■ What you should do:
Each line of the data should be given again exactly.

■ Information provided:
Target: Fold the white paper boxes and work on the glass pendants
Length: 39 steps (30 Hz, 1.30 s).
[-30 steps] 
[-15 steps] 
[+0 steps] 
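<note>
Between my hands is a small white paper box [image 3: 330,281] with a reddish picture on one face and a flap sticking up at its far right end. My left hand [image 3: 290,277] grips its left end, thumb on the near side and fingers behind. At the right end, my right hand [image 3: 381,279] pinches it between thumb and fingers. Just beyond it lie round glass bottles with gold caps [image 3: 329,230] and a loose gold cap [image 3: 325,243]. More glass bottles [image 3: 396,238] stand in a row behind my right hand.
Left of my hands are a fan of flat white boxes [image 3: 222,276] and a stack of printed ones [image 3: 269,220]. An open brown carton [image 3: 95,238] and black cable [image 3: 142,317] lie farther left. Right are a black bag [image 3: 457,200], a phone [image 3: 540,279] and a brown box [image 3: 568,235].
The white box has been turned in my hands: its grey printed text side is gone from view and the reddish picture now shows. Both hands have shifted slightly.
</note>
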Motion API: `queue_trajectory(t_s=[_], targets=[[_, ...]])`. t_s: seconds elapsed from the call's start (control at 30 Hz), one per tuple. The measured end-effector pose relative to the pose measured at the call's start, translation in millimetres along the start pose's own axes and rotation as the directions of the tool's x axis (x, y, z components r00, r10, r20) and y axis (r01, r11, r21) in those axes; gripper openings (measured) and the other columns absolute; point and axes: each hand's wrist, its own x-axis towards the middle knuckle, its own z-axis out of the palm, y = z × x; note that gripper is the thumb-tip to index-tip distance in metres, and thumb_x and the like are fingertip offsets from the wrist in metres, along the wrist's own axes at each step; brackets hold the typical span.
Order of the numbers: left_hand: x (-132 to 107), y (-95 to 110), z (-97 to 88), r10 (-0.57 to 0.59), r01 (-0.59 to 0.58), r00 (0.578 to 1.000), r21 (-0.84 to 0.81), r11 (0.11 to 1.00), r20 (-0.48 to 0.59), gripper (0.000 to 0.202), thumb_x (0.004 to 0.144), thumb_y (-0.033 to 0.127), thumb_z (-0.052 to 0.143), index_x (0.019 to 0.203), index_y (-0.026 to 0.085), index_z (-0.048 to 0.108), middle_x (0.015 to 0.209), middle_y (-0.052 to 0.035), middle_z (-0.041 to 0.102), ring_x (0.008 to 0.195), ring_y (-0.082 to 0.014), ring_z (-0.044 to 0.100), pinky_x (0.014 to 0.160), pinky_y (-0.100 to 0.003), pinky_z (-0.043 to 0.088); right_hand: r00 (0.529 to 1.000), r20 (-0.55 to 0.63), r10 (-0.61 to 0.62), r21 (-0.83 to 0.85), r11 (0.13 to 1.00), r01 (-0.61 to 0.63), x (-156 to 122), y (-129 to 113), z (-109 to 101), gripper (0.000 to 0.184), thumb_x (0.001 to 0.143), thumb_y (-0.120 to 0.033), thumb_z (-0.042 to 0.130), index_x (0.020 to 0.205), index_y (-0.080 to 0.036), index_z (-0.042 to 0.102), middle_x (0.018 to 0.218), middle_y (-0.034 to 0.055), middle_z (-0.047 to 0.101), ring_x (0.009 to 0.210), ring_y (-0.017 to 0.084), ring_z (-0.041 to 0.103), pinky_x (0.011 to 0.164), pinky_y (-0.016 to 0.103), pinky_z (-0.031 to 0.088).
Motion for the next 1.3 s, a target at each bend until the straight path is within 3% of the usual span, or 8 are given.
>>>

■ The answer:
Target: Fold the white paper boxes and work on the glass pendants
Length: 39 steps (30 Hz, 1.30 s).
[-30 steps] 
[-15 steps] 
[+0 steps] 
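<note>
Between my hands is a small white paper box [image 3: 330,281] with a reddish picture on one face and a flap sticking up at its far right end. My left hand [image 3: 290,277] grips its left end, thumb on the near side and fingers behind. At the right end, my right hand [image 3: 381,279] pinches it between thumb and fingers. Just beyond it lie round glass bottles with gold caps [image 3: 329,230] and a loose gold cap [image 3: 325,243]. More glass bottles [image 3: 396,238] stand in a row behind my right hand.
Left of my hands are a fan of flat white boxes [image 3: 222,276] and a stack of printed ones [image 3: 269,220]. An open brown carton [image 3: 95,238] and black cable [image 3: 142,317] lie farther left. Right are a black bag [image 3: 457,200], a phone [image 3: 540,279] and a brown box [image 3: 568,235].
The white box has been turned in my hands: its grey printed text side is gone from view and the reddish picture now shows. Both hands have shifted slightly.
</note>
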Motion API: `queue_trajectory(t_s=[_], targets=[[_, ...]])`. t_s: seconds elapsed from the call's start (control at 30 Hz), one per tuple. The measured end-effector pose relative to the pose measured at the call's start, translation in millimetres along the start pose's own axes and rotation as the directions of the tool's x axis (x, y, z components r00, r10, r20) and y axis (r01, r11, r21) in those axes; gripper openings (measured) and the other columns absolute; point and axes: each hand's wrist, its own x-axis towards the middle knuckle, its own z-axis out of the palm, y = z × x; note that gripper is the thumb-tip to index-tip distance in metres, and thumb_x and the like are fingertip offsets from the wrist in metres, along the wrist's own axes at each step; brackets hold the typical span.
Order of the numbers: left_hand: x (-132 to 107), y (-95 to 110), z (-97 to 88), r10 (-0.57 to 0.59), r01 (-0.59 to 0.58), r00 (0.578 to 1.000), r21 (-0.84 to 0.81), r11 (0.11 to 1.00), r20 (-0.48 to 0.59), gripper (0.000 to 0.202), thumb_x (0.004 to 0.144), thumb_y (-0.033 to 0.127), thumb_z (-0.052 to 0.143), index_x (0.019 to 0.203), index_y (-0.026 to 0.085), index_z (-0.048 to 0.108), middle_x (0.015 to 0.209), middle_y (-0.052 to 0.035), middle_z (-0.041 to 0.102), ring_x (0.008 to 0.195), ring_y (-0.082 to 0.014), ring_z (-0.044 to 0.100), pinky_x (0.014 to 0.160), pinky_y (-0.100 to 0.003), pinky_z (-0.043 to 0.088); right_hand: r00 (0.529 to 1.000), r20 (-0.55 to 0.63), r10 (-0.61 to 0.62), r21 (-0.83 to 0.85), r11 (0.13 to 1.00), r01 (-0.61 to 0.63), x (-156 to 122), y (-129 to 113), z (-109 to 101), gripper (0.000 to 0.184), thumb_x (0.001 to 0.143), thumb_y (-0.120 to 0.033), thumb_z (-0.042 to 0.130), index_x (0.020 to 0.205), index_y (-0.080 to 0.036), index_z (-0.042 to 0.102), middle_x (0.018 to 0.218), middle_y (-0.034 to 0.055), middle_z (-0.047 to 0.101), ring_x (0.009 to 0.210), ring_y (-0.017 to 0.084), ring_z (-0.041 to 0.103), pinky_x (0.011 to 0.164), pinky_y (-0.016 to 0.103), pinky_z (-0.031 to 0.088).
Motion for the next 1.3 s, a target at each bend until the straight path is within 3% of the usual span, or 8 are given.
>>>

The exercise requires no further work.